'''
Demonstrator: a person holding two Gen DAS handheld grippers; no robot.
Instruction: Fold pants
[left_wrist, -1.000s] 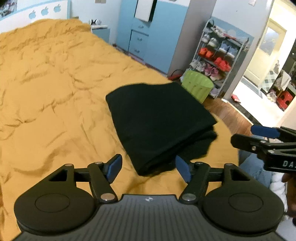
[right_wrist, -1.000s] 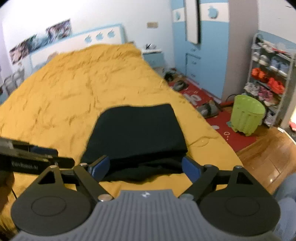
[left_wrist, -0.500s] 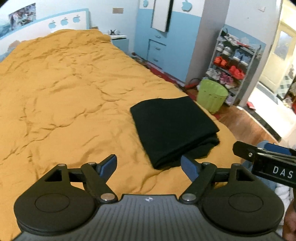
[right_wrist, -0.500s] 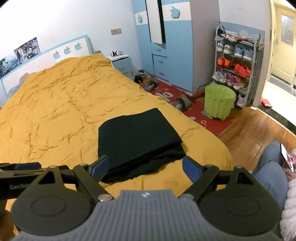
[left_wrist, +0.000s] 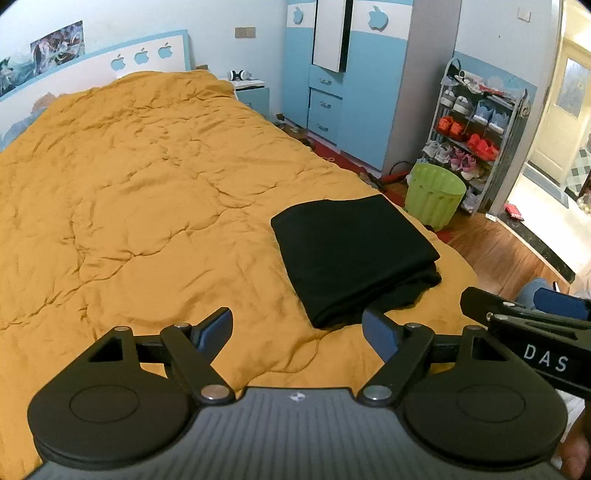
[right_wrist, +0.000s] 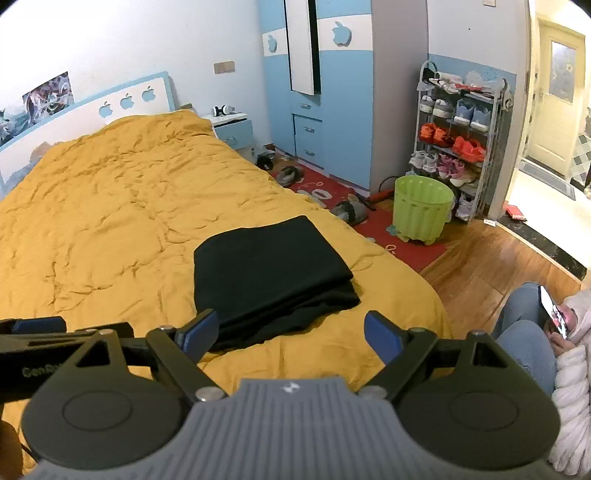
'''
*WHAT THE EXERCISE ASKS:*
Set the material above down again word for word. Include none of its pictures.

*EXERCISE ANSWER:*
Demonstrator: a person holding two Gen DAS handheld grippers; no robot.
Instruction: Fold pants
[left_wrist, -1.000s] 
[right_wrist, -1.000s] 
[left_wrist, -0.500s] 
[right_wrist, -0.500s] 
[left_wrist, +0.000s] 
[right_wrist, +0.000s] 

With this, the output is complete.